Work item:
Word for word, and with pictures excluded, copy out all the records that follow.

::::

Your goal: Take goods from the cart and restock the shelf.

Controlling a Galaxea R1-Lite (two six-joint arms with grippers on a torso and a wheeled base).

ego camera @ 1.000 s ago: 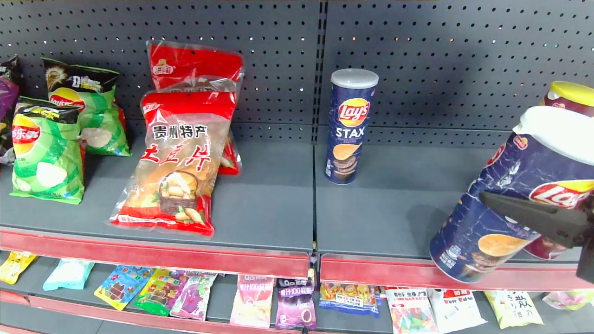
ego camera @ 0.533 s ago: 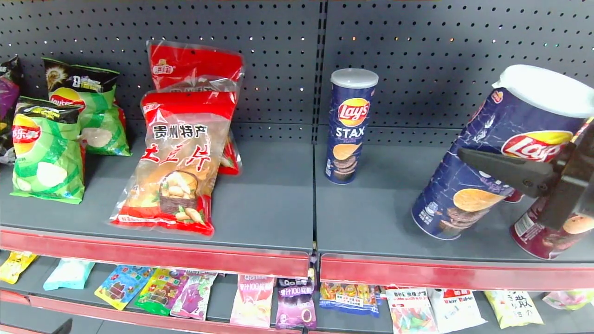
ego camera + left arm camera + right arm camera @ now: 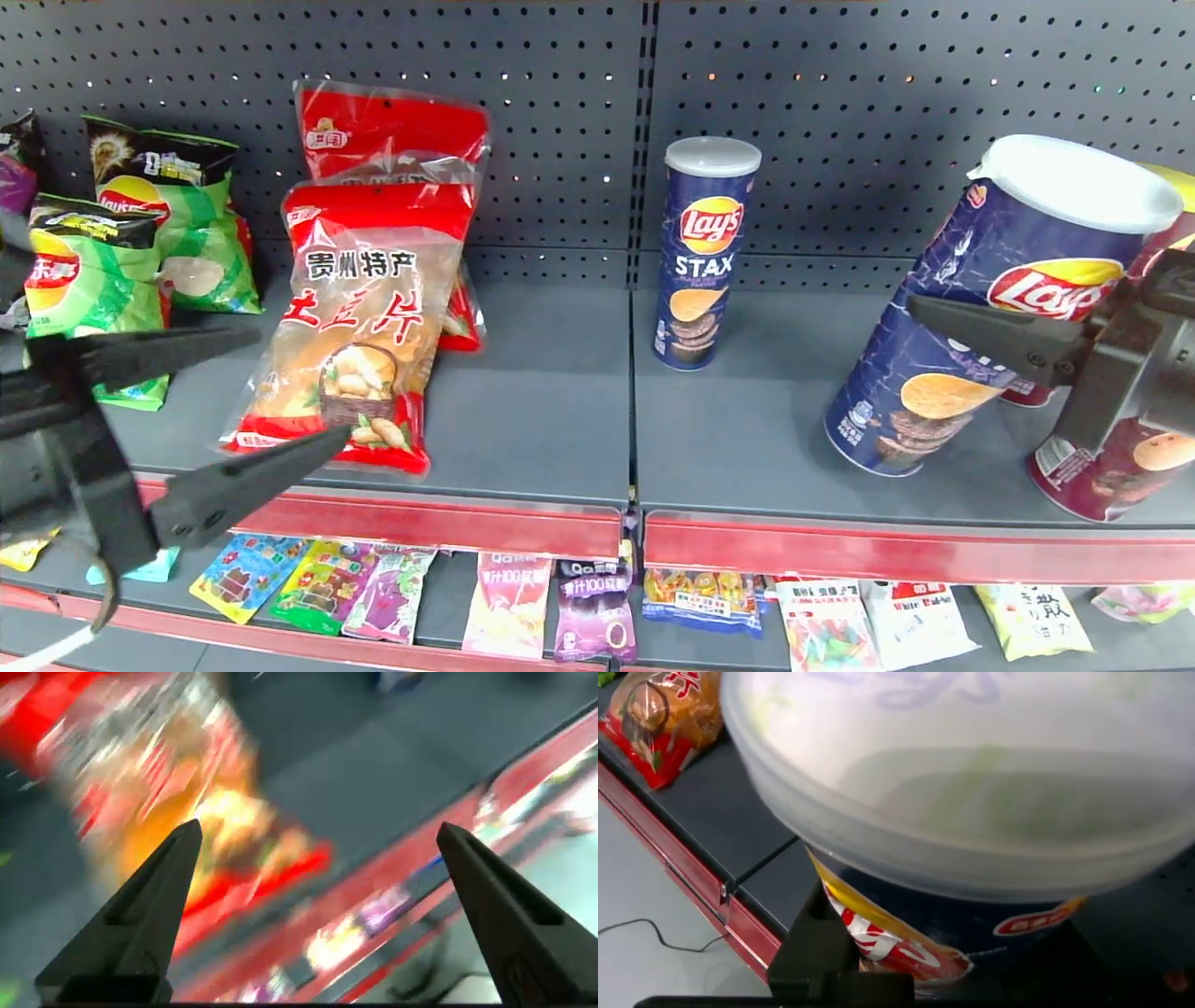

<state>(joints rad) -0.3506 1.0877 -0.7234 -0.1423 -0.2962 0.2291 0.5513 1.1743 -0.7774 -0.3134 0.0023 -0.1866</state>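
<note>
My right gripper [image 3: 990,317] is shut on a large dark blue chip can [image 3: 934,401] with a white lid [image 3: 971,793]. The can leans to the right over the right shelf board [image 3: 747,439], its bottom edge at or just above the board. A matching blue can [image 3: 705,252] stands upright near the back wall. A maroon can [image 3: 1111,467] stands right beside the held one. My left gripper [image 3: 301,383] is open at the lower left, in front of the red snack bag [image 3: 359,317]. In the left wrist view, the open left gripper [image 3: 318,840] has nothing between its fingers.
Green chip bags [image 3: 93,299] stand at the far left, and a second red bag [image 3: 392,126] leans on the pegboard. The shelf's red front lip [image 3: 794,551] runs below. Candy packets [image 3: 597,607] hang on the lower tier. Bare board lies between the two blue cans.
My right gripper lifted the blue can from below the shelf lip up and inward over the right board. My left gripper rose into view at the lower left, open.
</note>
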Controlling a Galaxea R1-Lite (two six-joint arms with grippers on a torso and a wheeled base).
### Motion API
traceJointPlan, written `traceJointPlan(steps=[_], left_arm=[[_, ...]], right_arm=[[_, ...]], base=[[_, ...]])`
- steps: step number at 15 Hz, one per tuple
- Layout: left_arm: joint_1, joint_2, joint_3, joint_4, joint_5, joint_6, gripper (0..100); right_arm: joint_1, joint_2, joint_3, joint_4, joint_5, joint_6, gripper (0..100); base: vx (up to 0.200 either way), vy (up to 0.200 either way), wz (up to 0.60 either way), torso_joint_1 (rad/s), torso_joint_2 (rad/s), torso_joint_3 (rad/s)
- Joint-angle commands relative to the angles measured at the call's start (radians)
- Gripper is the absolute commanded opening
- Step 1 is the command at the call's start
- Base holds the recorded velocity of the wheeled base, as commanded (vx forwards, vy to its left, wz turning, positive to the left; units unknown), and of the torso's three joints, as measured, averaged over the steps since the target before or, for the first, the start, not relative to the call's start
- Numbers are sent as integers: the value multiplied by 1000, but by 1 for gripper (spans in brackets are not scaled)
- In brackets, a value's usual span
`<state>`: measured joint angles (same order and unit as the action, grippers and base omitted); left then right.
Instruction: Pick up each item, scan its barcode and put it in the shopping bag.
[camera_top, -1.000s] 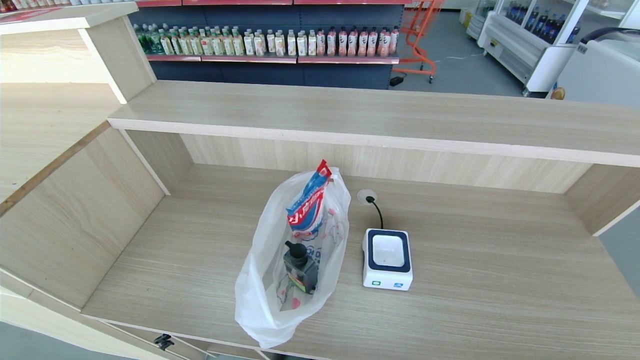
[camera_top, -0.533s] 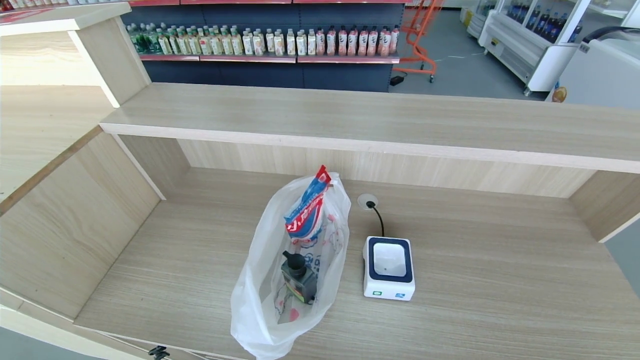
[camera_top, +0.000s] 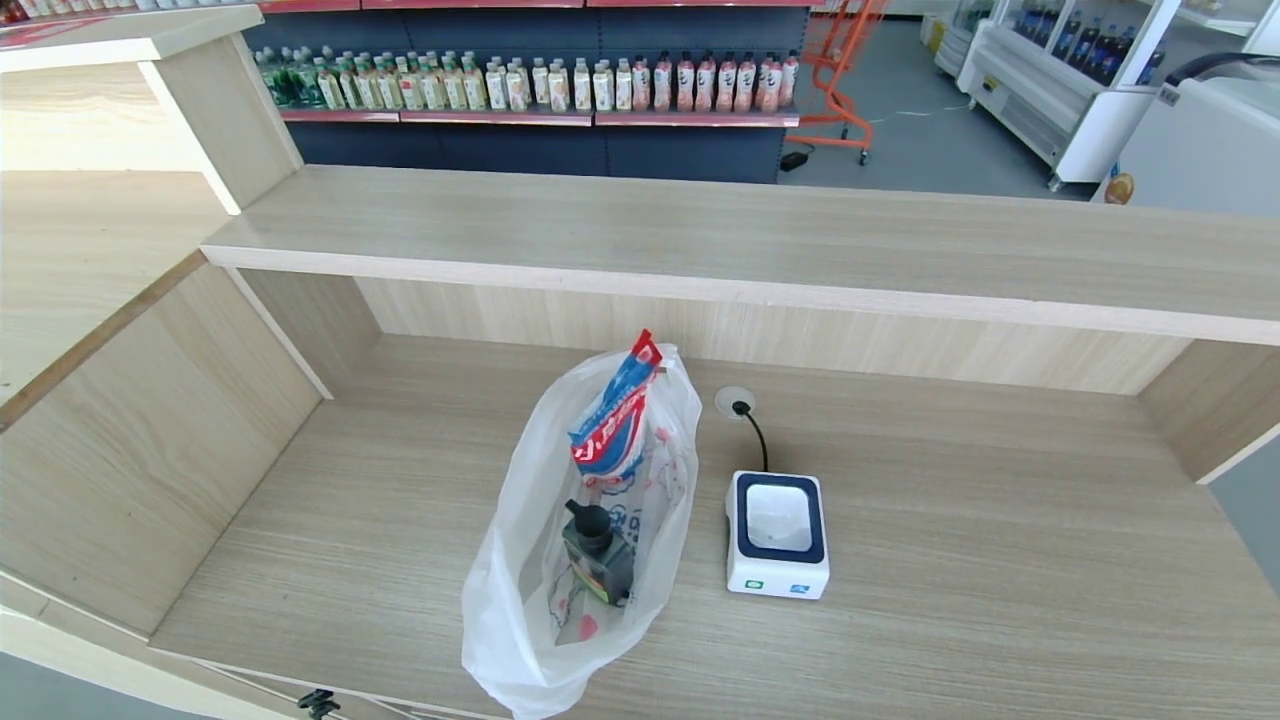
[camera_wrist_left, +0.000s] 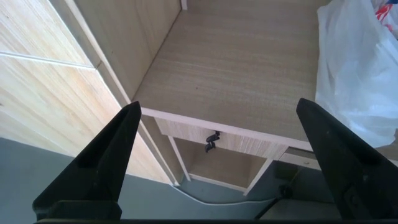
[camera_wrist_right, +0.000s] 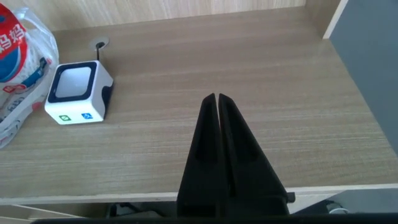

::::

Task answer:
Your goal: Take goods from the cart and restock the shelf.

Controlling a Galaxea R1-Lite (two six-joint arms with grippers on a torso and a wheeled base).

ego camera @ 1.000 s ago: 
ego camera @ 0.533 s ago: 
ego camera + left arm camera + right arm camera @ now: 

<state>(joints rad) -0.3506 1.0877 -0.7234 -0.1423 -0.2962 0.2291 0.5513 1.1743 -0.7774 -0.3134 0.0023 -0.1866</state>
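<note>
My right gripper [image 3: 990,317] is shut on a large dark blue chip can [image 3: 934,401] with a white lid [image 3: 971,793]. The can leans to the right over the right shelf board [image 3: 747,439], its bottom edge at or just above the board. A matching blue can [image 3: 705,252] stands upright near the back wall. A maroon can [image 3: 1111,467] stands right beside the held one. My left gripper [image 3: 301,383] is open at the lower left, in front of the red snack bag [image 3: 359,317]. In the left wrist view, the open left gripper [image 3: 318,840] has nothing between its fingers.
Green chip bags [image 3: 93,299] stand at the far left, and a second red bag [image 3: 392,126] leans on the pegboard. The shelf's red front lip [image 3: 794,551] runs below. Candy packets [image 3: 597,607] hang on the lower tier. Bare board lies between the two blue cans.
My right gripper lifted the blue can from below the shelf lip up and inward over the right board. My left gripper rose into view at the lower left, open.
</note>
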Controlling a Galaxea R1-Lite (two six-joint arms with grippers on a torso and a wheeled base).
### Motion API
traceJointPlan, written `traceJointPlan(steps=[_], left_arm=[[_, ...]], right_arm=[[_, ...]], base=[[_, ...]])`
- steps: step number at 15 Hz, one per tuple
- Layout: left_arm: joint_1, joint_2, joint_3, joint_4, joint_5, joint_6, gripper (0..100); right_arm: joint_1, joint_2, joint_3, joint_4, joint_5, joint_6, gripper (0..100); base: vx (up to 0.200 either way), vy (up to 0.200 either way), wz (up to 0.60 either way), torso_joint_1 (rad/s), torso_joint_2 (rad/s), torso_joint_3 (rad/s)
- Joint-angle commands relative to the angles measured at the call's start (radians)
- Gripper is the absolute commanded opening
- Step 1 is the command at the call's start
- Base holds the recorded velocity of the wheeled base, as commanded (vx forwards, vy to its left, wz turning, positive to the left; units unknown), and of the torso's three joints, as measured, averaged over the steps since the target before or, for the first, the start, not relative to the call's start
- Numbers are sent as integers: the value multiplied by 1000, but by 1 for gripper (spans in brackets are not scaled)
- In brackets, a value's usual span
`<state>`: measured joint angles (same order and unit as the action, grippers and base omitted); left then right.
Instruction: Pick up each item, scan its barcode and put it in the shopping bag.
[camera_top, -1.000s] 
[camera_top, -0.533s] 
[camera_top, +0.000s] 
[camera_wrist_left, +0.000s] 
[camera_wrist_right, +0.000s] 

The work on this exercise is done.